• [WHAT TO DO]
Write only the number of lines in the data that contain the word "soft".
◆ ◆ ◆ ◆ ◆
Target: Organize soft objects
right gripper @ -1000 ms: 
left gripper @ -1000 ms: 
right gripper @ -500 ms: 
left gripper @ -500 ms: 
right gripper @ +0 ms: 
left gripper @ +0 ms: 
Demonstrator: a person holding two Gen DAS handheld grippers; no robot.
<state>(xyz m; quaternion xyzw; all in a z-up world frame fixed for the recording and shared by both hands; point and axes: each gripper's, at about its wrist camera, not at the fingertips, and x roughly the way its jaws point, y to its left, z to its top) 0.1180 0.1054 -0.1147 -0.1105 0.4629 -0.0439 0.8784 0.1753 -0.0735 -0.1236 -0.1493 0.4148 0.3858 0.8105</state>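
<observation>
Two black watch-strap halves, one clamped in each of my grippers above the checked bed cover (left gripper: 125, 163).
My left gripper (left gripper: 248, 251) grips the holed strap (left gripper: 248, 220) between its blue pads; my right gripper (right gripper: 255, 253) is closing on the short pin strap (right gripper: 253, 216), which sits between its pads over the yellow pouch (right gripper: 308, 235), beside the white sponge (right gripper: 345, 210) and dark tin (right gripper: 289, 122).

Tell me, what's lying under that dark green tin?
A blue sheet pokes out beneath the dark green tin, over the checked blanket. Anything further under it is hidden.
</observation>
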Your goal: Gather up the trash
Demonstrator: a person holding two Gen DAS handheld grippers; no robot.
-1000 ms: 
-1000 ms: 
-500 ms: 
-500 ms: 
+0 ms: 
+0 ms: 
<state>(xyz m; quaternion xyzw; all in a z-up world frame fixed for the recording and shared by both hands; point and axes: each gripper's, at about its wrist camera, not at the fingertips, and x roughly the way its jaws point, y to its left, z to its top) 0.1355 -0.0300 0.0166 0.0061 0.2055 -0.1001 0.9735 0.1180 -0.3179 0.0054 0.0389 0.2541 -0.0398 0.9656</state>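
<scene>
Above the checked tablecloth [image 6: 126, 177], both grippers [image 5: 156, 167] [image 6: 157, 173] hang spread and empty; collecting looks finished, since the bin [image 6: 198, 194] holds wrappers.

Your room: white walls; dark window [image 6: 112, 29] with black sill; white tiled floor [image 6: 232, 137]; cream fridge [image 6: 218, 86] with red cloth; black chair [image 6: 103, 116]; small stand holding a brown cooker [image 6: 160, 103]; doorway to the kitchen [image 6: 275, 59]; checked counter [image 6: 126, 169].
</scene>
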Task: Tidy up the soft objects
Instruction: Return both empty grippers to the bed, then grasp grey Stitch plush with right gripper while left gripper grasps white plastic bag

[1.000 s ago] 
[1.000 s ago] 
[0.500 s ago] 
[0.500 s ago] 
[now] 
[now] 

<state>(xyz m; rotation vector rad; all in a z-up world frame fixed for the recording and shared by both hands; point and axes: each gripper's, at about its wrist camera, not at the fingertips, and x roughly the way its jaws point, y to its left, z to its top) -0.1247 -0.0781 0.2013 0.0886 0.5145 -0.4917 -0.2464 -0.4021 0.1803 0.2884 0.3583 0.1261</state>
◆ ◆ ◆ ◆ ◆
• [ANSWER AREA]
2